▶ Data below
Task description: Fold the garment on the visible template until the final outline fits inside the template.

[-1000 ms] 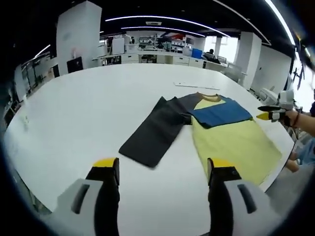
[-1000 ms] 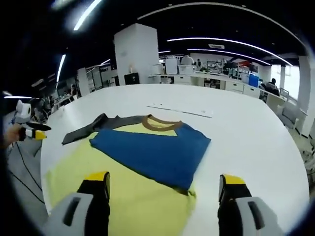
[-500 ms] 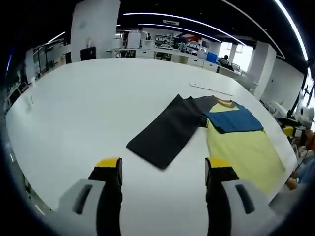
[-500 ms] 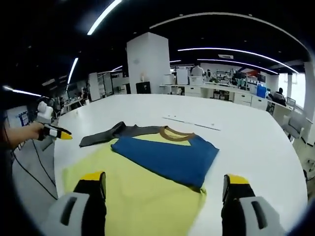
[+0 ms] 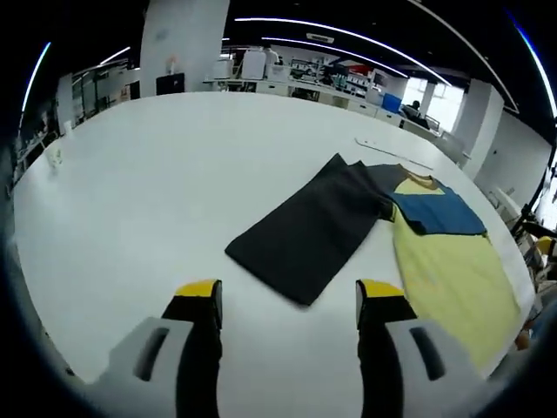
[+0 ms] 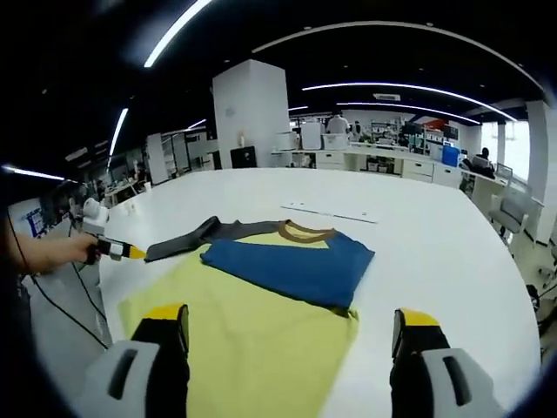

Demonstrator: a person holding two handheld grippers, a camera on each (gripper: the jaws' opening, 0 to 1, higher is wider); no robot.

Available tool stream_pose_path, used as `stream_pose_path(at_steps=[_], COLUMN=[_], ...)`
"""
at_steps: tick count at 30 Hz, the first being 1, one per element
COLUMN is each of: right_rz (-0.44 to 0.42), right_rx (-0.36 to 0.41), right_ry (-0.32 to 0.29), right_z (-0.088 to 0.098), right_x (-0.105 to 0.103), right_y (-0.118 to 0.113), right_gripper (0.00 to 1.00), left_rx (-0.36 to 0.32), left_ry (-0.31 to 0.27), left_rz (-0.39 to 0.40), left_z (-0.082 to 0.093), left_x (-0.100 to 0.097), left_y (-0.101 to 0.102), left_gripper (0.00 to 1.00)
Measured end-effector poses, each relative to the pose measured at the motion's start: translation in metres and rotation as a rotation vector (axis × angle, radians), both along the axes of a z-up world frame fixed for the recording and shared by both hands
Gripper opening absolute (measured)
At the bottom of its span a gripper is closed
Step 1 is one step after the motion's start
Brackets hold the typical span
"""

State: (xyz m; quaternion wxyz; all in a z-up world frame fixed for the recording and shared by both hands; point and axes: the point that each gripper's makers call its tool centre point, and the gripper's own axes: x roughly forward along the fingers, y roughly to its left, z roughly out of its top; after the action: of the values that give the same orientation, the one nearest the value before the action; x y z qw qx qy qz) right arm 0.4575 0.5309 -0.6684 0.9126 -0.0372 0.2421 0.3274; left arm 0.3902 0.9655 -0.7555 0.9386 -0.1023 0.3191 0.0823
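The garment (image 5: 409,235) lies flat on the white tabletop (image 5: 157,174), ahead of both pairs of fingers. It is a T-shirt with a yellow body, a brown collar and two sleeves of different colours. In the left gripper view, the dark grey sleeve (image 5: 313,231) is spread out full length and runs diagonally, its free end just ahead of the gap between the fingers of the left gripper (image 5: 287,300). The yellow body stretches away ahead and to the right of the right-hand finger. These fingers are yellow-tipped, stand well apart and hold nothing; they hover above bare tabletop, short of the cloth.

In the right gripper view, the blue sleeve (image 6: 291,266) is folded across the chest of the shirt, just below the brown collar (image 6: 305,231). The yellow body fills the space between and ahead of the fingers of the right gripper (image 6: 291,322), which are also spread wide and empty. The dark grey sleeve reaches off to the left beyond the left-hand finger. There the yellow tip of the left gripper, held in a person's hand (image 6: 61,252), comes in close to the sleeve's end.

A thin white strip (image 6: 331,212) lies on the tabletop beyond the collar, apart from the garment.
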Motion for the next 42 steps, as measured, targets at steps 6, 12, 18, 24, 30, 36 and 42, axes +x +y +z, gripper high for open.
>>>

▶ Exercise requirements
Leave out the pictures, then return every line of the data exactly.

▶ Task result
Task description: Fold the garment on the visible template until the final outline fits inside the template.

[-1000 ms] 
[-1000 ms] 
[-500 ms] 
[-500 ms] 
[+0 ms] 
[+0 ms] 

Demonstrator: a person holding two handheld grippers, a camera on each (gripper: the jaws' opening, 0 to 1, higher is wider); no robot.

Available tool stream_pose_path, used as `stream_pose_path(at_steps=[_], COLUMN=[_], ...)`
"""
at_steps: tick count at 30 Hz, the first being 1, one per element
COLUMN is each of: right_rz (-0.44 to 0.42), right_rx (-0.36 to 0.41), right_ry (-0.32 to 0.29), right_z (-0.088 to 0.098), right_x (-0.105 to 0.103), right_y (-0.118 to 0.113), right_gripper (0.00 to 1.00), left_rx (-0.36 to 0.32), left_ry (-0.31 to 0.27), left_rz (-0.39 to 0.40), left_z (-0.082 to 0.093), left_x (-0.100 to 0.097), left_y (-0.101 to 0.102), left_gripper (0.00 to 1.00)
Measured end-effector poses, each relative to the pose measured at the motion's start: translation in metres and rotation as a rotation vector (axis × angle, radians), both along the axes of a z-up world frame fixed for the recording and shared by both hands
Gripper opening absolute (measured)
At the bottom of its span a gripper is closed
Step 1 is one step after the motion's start
Brackets hold the typical span
"""

State: (xyz m; quaternion wxyz; all in a z-up world frame fixed for the recording and shared by both hands; point and axes: the point that each gripper's makers call its tool centre point, and the gripper's own axes: x roughly forward along the fingers, y roughly to its left, z roughly out of its top; after the action: of the values that give the same orientation, the one nearest the value before the action; x y z qw qx qy qz) right arm 0.4575 0.5309 -0.6684 0.9126 -0.0372 0.2421 0.3274; left arm 0.3902 0.9655 -0.7555 0.9386 -0.1023 0.3191 0.0823
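The garment (image 5: 409,235) lies flat on the white tabletop (image 5: 157,174), ahead of both pairs of fingers. It is a T-shirt with a yellow body, a brown collar and two sleeves of different colours. In the left gripper view, the dark grey sleeve (image 5: 313,231) is spread out full length and runs diagonally, its free end just ahead of the gap between the fingers of the left gripper (image 5: 287,300). The yellow body stretches away ahead and to the right of the right-hand finger. These fingers are yellow-tipped, stand well apart and hold nothing; they hover above bare tabletop, short of the cloth.

In the right gripper view, the blue sleeve (image 6: 291,266) is folded across the chest of the shirt, just below the brown collar (image 6: 305,231). The yellow body fills the space between and ahead of the fingers of the right gripper (image 6: 291,322), which are also spread wide and empty. The dark grey sleeve reaches off to the left beyond the left-hand finger. There the yellow tip of the left gripper, held in a person's hand (image 6: 61,252), comes in close to the sleeve's end.

A thin white strip (image 6: 331,212) lies on the tabletop beyond the collar, apart from the garment.
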Motion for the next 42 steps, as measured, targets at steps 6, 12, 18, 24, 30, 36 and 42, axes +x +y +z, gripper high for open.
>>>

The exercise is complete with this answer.